→ **Your assignment**
Everything in the data except the pictures belongs in your answer, copied exactly.
(Dataset extract Opens)
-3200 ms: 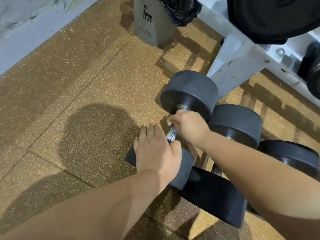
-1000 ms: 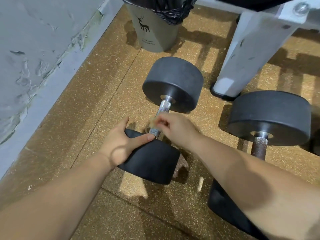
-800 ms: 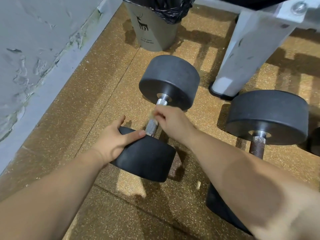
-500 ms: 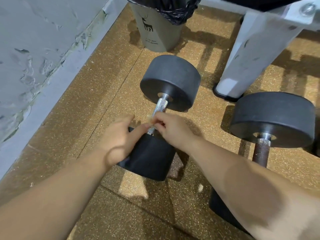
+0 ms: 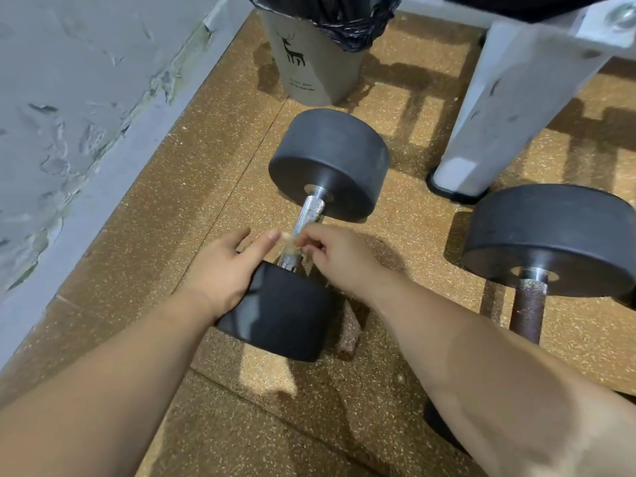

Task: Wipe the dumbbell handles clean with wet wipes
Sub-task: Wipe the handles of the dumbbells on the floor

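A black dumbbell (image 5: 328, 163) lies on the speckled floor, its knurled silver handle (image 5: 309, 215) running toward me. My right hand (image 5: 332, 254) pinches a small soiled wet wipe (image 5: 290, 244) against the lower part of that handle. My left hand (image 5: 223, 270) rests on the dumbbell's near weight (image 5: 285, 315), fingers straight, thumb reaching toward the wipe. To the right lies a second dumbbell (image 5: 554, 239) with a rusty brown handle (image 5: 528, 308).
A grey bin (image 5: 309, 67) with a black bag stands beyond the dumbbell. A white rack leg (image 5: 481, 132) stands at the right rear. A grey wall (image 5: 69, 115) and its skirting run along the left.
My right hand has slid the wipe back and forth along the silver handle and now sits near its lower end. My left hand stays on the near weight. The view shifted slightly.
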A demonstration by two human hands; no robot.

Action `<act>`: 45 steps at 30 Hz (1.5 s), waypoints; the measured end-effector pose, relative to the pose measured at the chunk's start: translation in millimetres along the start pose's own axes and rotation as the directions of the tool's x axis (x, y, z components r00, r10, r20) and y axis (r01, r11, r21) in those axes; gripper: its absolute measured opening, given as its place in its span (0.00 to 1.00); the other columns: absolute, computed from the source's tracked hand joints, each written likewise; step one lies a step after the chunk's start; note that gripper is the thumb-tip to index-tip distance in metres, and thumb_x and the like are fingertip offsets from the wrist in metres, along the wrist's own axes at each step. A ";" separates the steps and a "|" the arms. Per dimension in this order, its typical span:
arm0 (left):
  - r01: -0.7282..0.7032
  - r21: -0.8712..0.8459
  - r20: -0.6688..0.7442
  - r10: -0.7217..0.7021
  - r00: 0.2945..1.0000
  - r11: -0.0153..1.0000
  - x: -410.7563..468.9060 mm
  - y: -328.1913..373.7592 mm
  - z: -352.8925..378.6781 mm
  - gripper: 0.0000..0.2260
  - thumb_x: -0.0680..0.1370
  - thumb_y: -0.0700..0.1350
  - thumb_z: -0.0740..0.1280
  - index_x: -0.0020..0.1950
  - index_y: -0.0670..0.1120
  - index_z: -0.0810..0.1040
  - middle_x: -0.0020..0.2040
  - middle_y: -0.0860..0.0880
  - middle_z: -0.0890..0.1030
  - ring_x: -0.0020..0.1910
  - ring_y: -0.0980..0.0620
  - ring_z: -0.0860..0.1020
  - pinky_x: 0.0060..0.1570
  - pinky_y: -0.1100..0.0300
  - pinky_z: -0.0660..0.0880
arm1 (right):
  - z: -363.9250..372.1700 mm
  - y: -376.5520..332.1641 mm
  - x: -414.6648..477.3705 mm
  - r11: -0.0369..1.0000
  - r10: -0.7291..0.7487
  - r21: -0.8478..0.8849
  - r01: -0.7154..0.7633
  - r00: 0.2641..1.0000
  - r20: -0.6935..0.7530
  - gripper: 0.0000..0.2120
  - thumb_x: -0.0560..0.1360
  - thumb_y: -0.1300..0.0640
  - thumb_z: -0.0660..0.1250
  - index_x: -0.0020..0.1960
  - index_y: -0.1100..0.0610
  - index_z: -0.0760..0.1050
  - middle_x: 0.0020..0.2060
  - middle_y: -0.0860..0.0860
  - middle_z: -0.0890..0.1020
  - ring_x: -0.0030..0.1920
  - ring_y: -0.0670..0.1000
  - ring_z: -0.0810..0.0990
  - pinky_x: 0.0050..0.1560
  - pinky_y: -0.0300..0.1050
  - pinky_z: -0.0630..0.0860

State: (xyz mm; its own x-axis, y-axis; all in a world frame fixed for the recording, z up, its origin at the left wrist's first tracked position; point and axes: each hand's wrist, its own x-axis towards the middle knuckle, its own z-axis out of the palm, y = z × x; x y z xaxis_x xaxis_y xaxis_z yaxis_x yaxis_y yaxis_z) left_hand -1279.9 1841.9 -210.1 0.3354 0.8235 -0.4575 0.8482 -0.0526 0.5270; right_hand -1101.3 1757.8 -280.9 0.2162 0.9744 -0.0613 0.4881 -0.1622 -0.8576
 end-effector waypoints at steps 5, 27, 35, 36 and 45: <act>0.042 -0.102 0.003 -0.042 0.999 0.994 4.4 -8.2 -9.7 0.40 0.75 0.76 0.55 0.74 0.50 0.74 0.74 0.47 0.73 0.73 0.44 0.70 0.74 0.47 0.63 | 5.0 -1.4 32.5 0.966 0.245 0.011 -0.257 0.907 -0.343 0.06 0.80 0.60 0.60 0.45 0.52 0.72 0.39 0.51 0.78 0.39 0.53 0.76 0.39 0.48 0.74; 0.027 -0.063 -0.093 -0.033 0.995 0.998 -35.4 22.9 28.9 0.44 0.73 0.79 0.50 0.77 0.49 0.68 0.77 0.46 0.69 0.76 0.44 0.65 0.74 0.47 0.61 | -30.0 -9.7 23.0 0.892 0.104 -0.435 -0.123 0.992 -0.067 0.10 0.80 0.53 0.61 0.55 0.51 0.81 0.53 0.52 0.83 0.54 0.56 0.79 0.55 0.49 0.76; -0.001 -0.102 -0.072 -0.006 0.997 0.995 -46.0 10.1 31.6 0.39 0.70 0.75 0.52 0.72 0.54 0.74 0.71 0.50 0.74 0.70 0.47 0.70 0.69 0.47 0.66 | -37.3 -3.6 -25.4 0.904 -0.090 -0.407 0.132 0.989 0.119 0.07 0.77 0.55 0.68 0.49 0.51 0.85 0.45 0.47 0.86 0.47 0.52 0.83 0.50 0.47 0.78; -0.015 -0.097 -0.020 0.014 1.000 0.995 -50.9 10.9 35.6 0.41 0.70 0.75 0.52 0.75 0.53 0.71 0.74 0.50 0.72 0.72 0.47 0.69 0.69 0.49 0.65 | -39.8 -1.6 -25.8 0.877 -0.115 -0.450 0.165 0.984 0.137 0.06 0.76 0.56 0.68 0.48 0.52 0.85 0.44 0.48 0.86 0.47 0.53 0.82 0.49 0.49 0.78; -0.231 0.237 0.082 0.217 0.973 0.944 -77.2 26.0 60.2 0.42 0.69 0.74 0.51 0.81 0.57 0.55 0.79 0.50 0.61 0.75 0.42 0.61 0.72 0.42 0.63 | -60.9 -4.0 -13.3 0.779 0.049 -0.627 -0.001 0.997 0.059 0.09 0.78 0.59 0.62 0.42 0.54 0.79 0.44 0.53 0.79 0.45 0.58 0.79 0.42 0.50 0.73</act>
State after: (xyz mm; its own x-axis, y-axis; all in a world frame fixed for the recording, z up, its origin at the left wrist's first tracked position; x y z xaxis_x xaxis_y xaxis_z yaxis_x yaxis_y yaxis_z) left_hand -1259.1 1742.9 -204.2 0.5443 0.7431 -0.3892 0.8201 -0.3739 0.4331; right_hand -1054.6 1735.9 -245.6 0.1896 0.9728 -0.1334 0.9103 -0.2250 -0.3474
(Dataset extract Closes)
→ **Written response**
-3200 ms: 
-1000 ms: 
-800 ms: 
-500 ms: 
+0 ms: 

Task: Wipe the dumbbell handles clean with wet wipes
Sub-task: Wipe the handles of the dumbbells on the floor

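A black dumbbell (image 5: 328, 163) lies on the speckled floor, its knurled silver handle (image 5: 309, 215) running toward me. My right hand (image 5: 332, 254) pinches a small soiled wet wipe (image 5: 290, 244) against the lower part of that handle. My left hand (image 5: 223, 270) rests on the dumbbell's near weight (image 5: 285, 315), fingers straight, thumb reaching toward the wipe. To the right lies a second dumbbell (image 5: 554, 239) with a rusty brown handle (image 5: 528, 308).
A grey bin (image 5: 309, 67) with a black bag stands beyond the dumbbell. A white rack leg (image 5: 481, 132) stands at the right rear. A grey wall (image 5: 69, 115) and its skirting run along the left.
My right hand has slid the wipe back and forth along the silver handle and now sits near its lower end. My left hand stays on the near weight. The view shifted slightly.
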A demonstration by two human hands; no robot.

Action `<act>`: 45 steps at 30 Hz (1.5 s), waypoints; the measured end-effector pose, relative to the pose measured at the chunk's start: translation in millimetres along the start pose's own axes and rotation as the directions of the tool's x axis (x, y, z components r00, r10, r20) and y axis (r01, r11, r21) in those axes; gripper: its absolute measured opening, given as its place in its span (0.00 to 1.00); the other columns: absolute, computed from the source's tracked hand joints, each written likewise; step one lies a step after the chunk's start; note that gripper is the thumb-tip to index-tip distance in metres, and thumb_x and the like are fingertip offsets from the wrist in metres, along the wrist's own axes at each step. A ";" separates the steps and a "|" the arms. Per dimension in this order, its typical span:
arm0 (left):
  - r01: -0.7282..0.7032
  - r21: -0.8712..0.8459
  - r20: -0.6688..0.7442
  - r10: -0.7217..0.7021
  - r00: 0.2945..1.0000
  - r11: -0.0153..1.0000
  - x: -410.7563..468.9060 mm
  - y: -328.1913..373.7592 mm
  - z: -352.8925..378.6781 mm
  - gripper: 0.0000..0.2260
  - thumb_x: -0.0680..0.1370
  - thumb_y: -0.0700..0.1350
  - thumb_z: -0.0740..0.1280
  - index_x: -0.0020..0.1950
  - index_y: -0.0670..0.1120
  - index_z: -0.0810..0.1040
  - middle_x: -0.0020..0.2040
  - middle_y: -0.0860..0.0880
  - middle_z: -0.0890..0.1030
  - ring_x: -0.0020..0.1910
  - ring_y: -0.0980..0.0620
  - ring_z: -0.0860..0.1020
  - pinky_x: 0.0060..0.1570
  - pinky_y: -0.1100..0.0300
  - pinky_z: -0.0660..0.0880
arm1 (right):
  - z: -363.9250..372.1700 mm
  - y: -376.5520..332.1641 mm
  - x: -414.6648..477.3705 mm
  - r11: -0.0369..1.0000
  - r10: -0.7291..0.7487
  - r21: -0.8478..0.8849
  - r01: -0.7154..0.7633
  - r00: 0.2641..1.0000
  - r20: -0.6935..0.7530
  - gripper: 0.0000..0.2120
  - thumb_x: -0.0560..0.1360
  - thumb_y: -0.1300..0.0640
  - thumb_z: -0.0660..0.1250
  - index_x: -0.0020..0.1960
  - index_y: -0.1100..0.0610
  - index_z: -0.0760..0.1050
  - middle_x: 0.0020..0.2060
  - middle_y: -0.0860..0.0860
  - middle_z: -0.0890..0.1020
  - ring_x: -0.0030..0.1920
  - ring_y: -0.0670..0.1000
  - ring_z: -0.0810..0.0990
  - pinky_x: 0.0050..0.1560
  - pinky_y: -0.0300..0.1050
  - pinky_z: -0.0630..0.0860

State: (xyz mm; its own x-axis, y-axis; all in a world frame fixed for the recording, z up, its origin at the left wrist's first tracked position; point and axes: each hand's wrist, its own x-axis towards the middle knuckle, its own z-axis out of the palm, y = z × x; x y z xaxis_x xaxis_y xaxis_z yaxis_x yaxis_y yaxis_z) left_hand -1279.9 1841.9 -210.1 0.3354 0.8235 -0.4575 0.8482 -0.0526 0.5270; right_hand -1101.3 1757.8 -280.9 0.2162 0.9744 -0.0613 0.4881 -0.1622 -0.8576
 end-effector waypoints at steps 5, 27, 35, 36 and 45: <act>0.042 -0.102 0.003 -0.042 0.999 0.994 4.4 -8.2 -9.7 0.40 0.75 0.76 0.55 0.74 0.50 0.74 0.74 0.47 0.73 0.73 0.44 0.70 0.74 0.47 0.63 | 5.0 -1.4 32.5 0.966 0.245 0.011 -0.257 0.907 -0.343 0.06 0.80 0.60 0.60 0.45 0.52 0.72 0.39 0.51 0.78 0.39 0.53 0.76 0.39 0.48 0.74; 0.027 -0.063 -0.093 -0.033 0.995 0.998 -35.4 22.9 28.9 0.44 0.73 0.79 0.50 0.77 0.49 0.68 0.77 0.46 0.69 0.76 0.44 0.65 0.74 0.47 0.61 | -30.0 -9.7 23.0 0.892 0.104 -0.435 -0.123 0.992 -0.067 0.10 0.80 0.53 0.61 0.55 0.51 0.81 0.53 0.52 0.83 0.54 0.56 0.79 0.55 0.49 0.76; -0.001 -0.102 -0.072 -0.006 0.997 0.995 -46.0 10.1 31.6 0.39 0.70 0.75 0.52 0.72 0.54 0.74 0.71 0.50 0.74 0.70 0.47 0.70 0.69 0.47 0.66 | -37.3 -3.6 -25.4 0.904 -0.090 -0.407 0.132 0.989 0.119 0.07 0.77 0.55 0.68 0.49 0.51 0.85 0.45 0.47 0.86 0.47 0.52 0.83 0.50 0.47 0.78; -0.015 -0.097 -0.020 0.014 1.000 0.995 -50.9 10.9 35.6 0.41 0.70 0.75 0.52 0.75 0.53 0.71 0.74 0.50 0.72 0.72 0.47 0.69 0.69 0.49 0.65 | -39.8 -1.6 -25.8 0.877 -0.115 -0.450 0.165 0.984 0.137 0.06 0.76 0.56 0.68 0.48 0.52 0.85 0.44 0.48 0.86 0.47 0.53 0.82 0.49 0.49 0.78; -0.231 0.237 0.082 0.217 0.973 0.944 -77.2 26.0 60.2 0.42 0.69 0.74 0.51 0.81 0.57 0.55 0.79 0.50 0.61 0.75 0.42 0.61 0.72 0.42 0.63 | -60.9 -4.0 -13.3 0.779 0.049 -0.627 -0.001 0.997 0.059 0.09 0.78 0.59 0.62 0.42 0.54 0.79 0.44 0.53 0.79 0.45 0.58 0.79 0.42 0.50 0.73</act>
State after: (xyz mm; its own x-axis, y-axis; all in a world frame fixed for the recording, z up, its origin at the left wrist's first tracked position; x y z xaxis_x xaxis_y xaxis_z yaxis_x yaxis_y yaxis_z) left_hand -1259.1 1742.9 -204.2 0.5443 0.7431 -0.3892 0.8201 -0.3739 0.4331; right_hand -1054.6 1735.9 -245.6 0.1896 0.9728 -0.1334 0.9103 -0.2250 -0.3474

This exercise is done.